İçinde yaşadığımız kritik dönemde Türkiye-Avrupa Birliği (AB) ilişkilerinin yönetimi çok zor. Hem Ankara tarafı hem de Brüksel cenahında ilişkiler çoktan rayından çıkmış görünüyor. Son darbeyi kimin vuracağı merak ediliyor.

12 Temmuz’da Brüksel’de katıldığım Türk-AB ilişkilerinin geleceğine dair “European Policy Center” toplantısında verilen mesaj son derece açıktı: “Şayet ilişkilerin yeniden toparlanması ve rayına oturması isteniyorsa neler yapılması gerektiği belli; yani, top önemli ölçüde Ankara’nın sahasında. Brüksel, özellikle de siyasi Brüksel, son darbeyi vuran taraf olmaktan özenle kaçınıyor”.

Bu işin şakası yok. Yarım yüzyıllık kazanım ve bağlar, şayet mevcut gidişat ciddi şekilde dönüştürülemez ve doğru adımlar atılmazsa, bütünüyle heba olabilir. Sanıldığı gibi Türkiye’nin kendisine alternatif olarak oluşturmaya çalıştığı Rusya, Çin, Hindistan, Körfez ülkeleri bu geniş kapsamlı ilişkinin alternatifi değil. AB, hem kapı önündeki komşumuz hem de ekonomik bakımdan Türkiye açısından “olmazsa olmaz” bir ticaret, yatırım, teknoloji, finansman ve turizm ortağı. Aynı zamanda beğenelim ya da beğenmeyelim bir medeniyet projesi.

Ne Şangay Beşlisi ne Avrasyacılık Türkiye için AB ile ilişkilerin yerini alamaz. Trump yönetimindeki ABD de Ankara için umulduğu gibi güçlü bir Atlantik ötesi ortak olarak ikame edici olamayacağını gösterdi. Türk-Rus ilişkilerindeki hassas denge, satranç ustası Putin’in direksiyonunda Moskova lehine kıvrıldı.

Bu ortaklıkların hepsinin yeri ayrı ve birbirinin tamamlayıcısı, alternatifi değil.

Dünya’nın ekonomik, güvenlik ve teknoloji patronları belli.
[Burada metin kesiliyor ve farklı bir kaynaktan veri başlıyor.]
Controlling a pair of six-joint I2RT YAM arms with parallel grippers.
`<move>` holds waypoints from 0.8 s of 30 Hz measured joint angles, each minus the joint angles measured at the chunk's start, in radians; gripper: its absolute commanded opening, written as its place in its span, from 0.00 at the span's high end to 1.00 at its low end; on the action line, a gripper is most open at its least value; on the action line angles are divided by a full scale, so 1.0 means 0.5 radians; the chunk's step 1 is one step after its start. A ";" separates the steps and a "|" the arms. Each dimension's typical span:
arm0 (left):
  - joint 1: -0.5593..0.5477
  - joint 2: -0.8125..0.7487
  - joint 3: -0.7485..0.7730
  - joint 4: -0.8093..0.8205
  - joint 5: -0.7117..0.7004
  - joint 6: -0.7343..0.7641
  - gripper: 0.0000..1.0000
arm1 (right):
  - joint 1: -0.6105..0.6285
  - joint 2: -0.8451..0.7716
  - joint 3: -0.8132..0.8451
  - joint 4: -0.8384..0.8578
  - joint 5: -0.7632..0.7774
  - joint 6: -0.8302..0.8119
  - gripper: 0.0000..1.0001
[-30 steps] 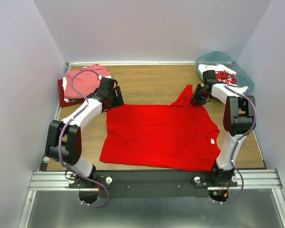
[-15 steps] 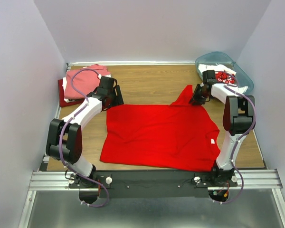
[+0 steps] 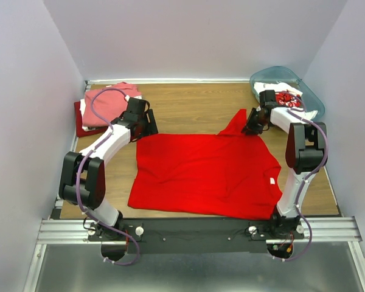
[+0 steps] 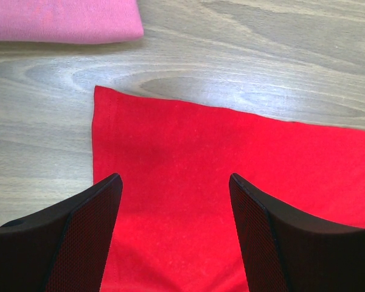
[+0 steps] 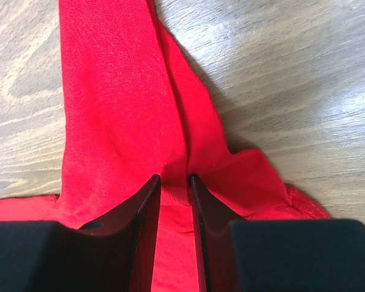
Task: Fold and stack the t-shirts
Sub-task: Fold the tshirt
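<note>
A bright red t-shirt (image 3: pixel 204 170) lies spread flat on the wooden table, with a small white label (image 3: pixel 271 180) near its right edge. My left gripper (image 3: pixel 147 129) is open above the shirt's far left corner (image 4: pixel 170 158). My right gripper (image 3: pixel 250 129) is shut on a bunched fold of the red shirt (image 5: pixel 140 109) at its far right sleeve. A salmon-pink shirt (image 3: pixel 109 100) lies folded on a darker red one (image 3: pixel 80 125) at the far left. A white shirt with red print (image 3: pixel 286 97) lies in the bin.
A translucent teal bin (image 3: pixel 304 85) sits in the far right corner. White walls close in the table on three sides. The pink shirt's edge (image 4: pixel 61 21) shows at the top of the left wrist view. Bare wood (image 3: pixel 194 106) shows beyond the red shirt.
My left gripper has shifted very slightly away from me over the shirt's far left corner. The right gripper and the shirt have not visibly moved.
</note>
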 measured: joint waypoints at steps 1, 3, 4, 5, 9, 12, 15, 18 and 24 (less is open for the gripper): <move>0.000 0.000 0.000 0.001 0.000 0.000 0.21 | 0.000 0.000 0.000 0.000 -0.005 0.001 0.66; 0.000 0.000 0.000 0.000 0.000 0.000 0.21 | 0.000 0.000 -0.002 0.000 -0.006 0.002 0.66; 0.000 0.000 0.000 0.000 0.000 0.001 0.21 | 0.000 0.000 -0.004 0.000 -0.008 0.001 0.66; 0.000 0.000 0.000 0.000 0.000 0.001 0.21 | 0.000 0.000 -0.007 0.000 -0.008 0.002 0.66; 0.001 0.000 0.000 0.001 0.000 0.001 0.21 | 0.000 0.000 -0.011 0.001 -0.013 0.001 0.70; 0.002 0.000 0.000 0.000 0.001 0.001 0.21 | 0.002 0.000 -0.011 0.000 -0.020 0.002 0.76; 0.002 0.000 0.000 0.001 0.000 0.001 0.21 | 0.011 0.000 -0.011 -0.001 -0.028 0.009 0.87; 0.002 0.015 0.000 0.002 0.000 0.002 0.21 | 0.021 0.000 -0.011 0.000 -0.043 0.014 1.00; 0.006 0.143 0.043 -0.004 -0.010 0.021 0.21 | 0.022 -0.008 -0.011 -0.003 -0.048 0.029 0.99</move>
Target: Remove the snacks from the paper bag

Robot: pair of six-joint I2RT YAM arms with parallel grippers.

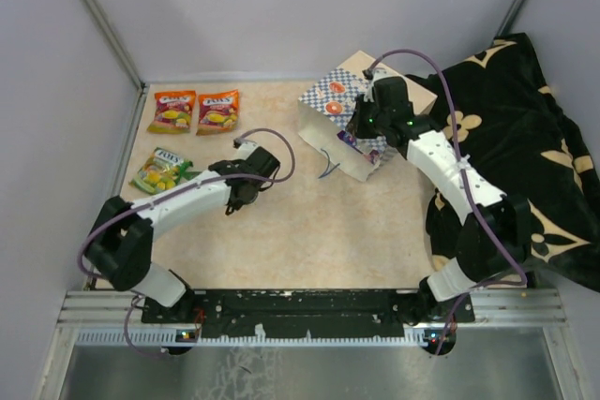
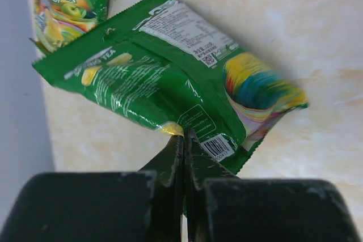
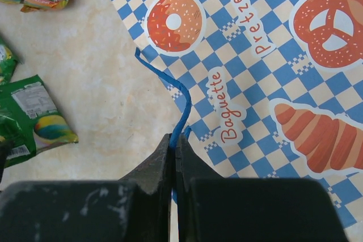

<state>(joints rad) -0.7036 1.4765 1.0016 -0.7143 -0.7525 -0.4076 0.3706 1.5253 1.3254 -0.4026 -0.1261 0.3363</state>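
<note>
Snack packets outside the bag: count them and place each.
4. Two orange packets side by side far left; a green packet nearer; a second green packet pinched in the left fingers. The paper bag may hide more.

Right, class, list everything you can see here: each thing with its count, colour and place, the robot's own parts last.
orange snacks: two, orange, table's far left, side by side
loose green snack: one, green, table's left edge
held green snack: one, green, in left gripper
paper bag: one, beige, blue-white checks, far centre
blue cord handle: one, blue, on bag
black cloth: one, black with gold marks, right
table: one, beige
left gripper: shut on snack's edge
right gripper: shut on handle
</note>
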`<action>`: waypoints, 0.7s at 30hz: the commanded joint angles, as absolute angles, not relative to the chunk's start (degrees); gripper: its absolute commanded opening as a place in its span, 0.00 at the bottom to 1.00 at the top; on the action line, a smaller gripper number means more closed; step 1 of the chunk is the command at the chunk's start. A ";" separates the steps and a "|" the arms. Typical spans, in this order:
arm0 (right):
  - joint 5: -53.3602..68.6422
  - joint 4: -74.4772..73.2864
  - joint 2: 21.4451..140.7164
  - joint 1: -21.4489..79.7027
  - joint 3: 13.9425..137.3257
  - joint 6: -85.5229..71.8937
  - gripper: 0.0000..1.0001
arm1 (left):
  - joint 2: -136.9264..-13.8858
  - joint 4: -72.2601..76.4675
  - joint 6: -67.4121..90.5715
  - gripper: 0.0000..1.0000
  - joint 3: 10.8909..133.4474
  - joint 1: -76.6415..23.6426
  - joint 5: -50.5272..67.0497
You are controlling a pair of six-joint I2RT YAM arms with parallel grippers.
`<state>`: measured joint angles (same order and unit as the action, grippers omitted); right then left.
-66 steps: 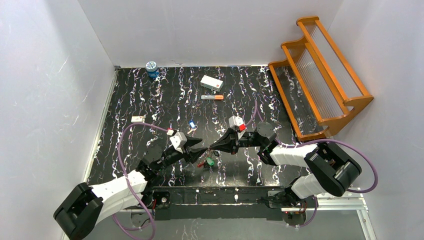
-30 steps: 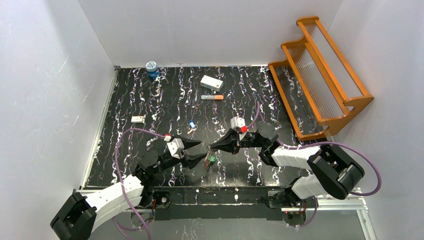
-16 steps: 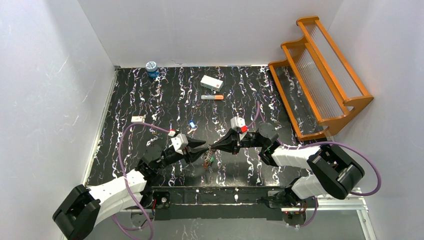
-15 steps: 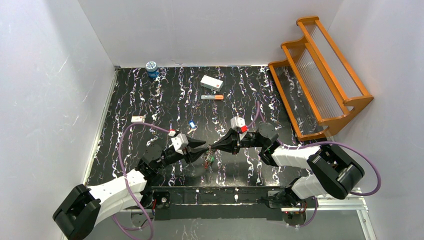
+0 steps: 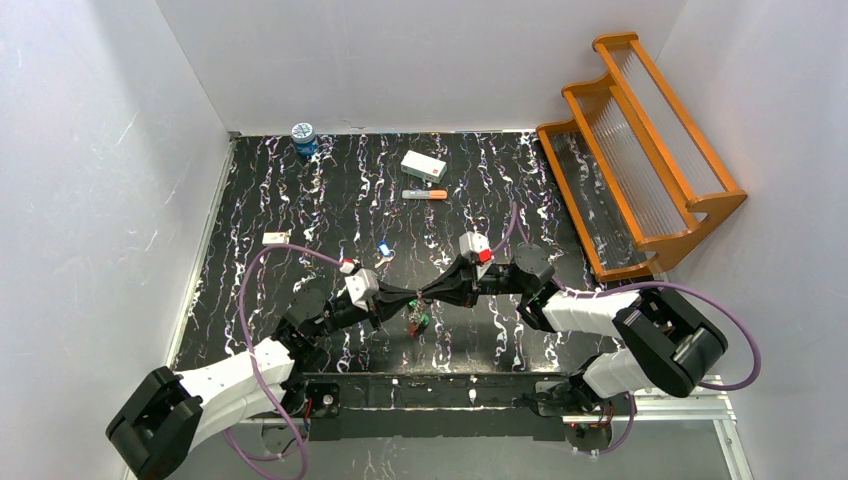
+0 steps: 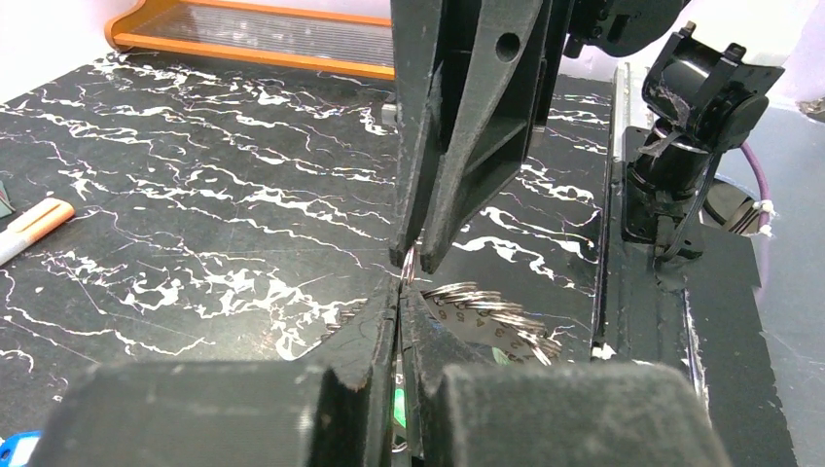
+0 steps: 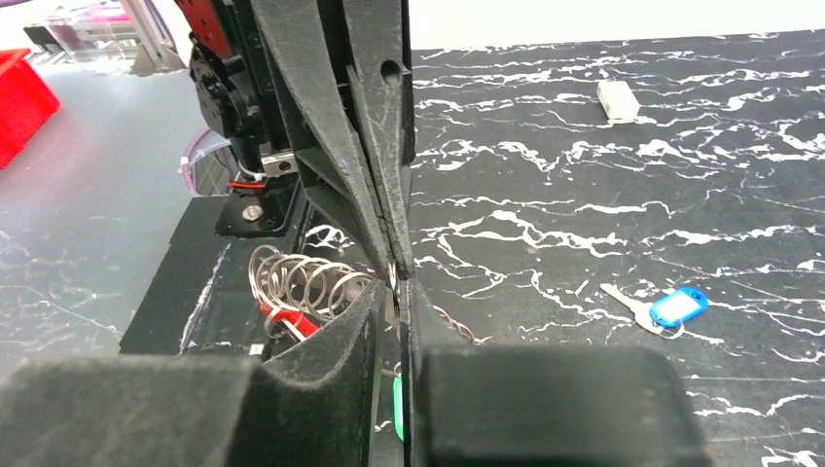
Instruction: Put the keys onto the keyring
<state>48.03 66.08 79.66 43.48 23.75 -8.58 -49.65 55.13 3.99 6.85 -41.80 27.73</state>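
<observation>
The keyring (image 5: 419, 312) hangs above the mat at centre front, pinched from both sides. My left gripper (image 5: 411, 297) is shut on its thin wire, and my right gripper (image 5: 426, 295) meets it tip to tip, fingers almost together on the same wire. Silver coils (image 7: 302, 280) and a red piece (image 7: 288, 322) bunch to one side. A green key head (image 5: 424, 322) dangles below and shows between the right fingers (image 7: 396, 404). In the left wrist view, numbered silver rings (image 6: 486, 316) fan out beside my left gripper (image 6: 401, 294). A blue-headed key (image 5: 384, 250) (image 7: 676, 305) lies loose on the mat.
An orange-tipped marker (image 5: 425, 194) and a white box (image 5: 423, 165) lie at the back centre. A blue jar (image 5: 303, 137) stands in the back left corner. A small white block (image 5: 275, 238) sits at the left. A wooden rack (image 5: 640, 150) fills the right side.
My left gripper, open a second ago, has moved up to the right gripper's tip and shut on the keyring. The right arm has hardly moved.
</observation>
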 commanded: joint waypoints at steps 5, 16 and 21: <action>39.51 57.81 74.63 43.42 25.78 -4.51 0.49 | -48.20 44.52 -3.04 0.00 13.71 -42.01 27.84; 37.14 43.51 71.17 43.47 30.67 2.16 0.52 | -51.22 5.29 -19.18 0.00 31.18 -42.16 24.27; 37.90 39.40 71.37 43.43 32.86 5.34 0.43 | -52.99 -2.13 -21.63 0.00 35.40 -42.34 22.31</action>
Görünür gelecekte de değişmeyecek.  Halihazırda Çin, 21.3 trilyon dolarlık ekonomik hasıla ile, dünyanın en büyük ekonomisi. Onu, 19.2 trilyon dolarla Avrupa Birliği izliyor. ABD ise, $18.6 trilyon ile üçüncü sıraya gerilemiş durumda. Dördüncü büyük küresel ekonomi Hindistan ($8.7 trilyon), beşincisi Japonya ($4.9 trilyon). AB’nin en güçlü ekonomisi Almanya 3.9 trilyon dolarlık bir ekonomiye sahip. Rusya, son yıllarda ekonomisinden ziyade dünya pazarlarına sunduğu hammadde, enerji ve askeri pazuları ile etkili bir oyuncu olarak sivriliyor.

Hiçbir dönemde ülkemizin dış menfaatlerinin bu kadar yoğun şekilde iç politika hesaplarına kurban edildiğini, bu kadar çok ülke ile çatışma ya da gerilim içinde olduğumuzu, kuşatılmış duygusu yaşadığımızı görmemiştik. Türk düşmanlığı, İslam düşmanlığı, Avrupa’da yükselen yabancı düşmanlığı, bizi kıskanan, bölmek isteyen karanlık güçler üzerinden kurgulanan siyasi söylemler nedeniyle ilişkilerimiz, menfaatlerimiz ciddi ölçüde zedelendi, zehirlendi.

Zaten ağır aksak yürüyordu tam üyelik müzakereleri ve kimse de nihai hedefe ulaşılacağına inanmıyordu. Aldatmaca iki tarafın da işine geliyordu. 2008’den bu yana ise aday ülkeyle yürütülen ciddi müzakereler olmaktan çıktı, kısa vadeli, pragmatik  işlevsel temelde yürütülmeye başlandı. Sadece Ankara’nın ev ödevlerini yapmaması nedeniyle değil, Türkiye’ye karşı dürüst olunmadığı, AB siyasal geleceğini  ve Türkiye’nin adaylığını gerçekçi bir reform girişimi içinde konumlandırmadığı, iç sorunlarına odaklandığı, münhasıran kendi dar ekonomik ve güvenlik çıkarlarını gözettiği, ayrıca Türkiye’yi katı koşullarla siyaseten de dönüştürmek istediği için bu noktaya savrulduk.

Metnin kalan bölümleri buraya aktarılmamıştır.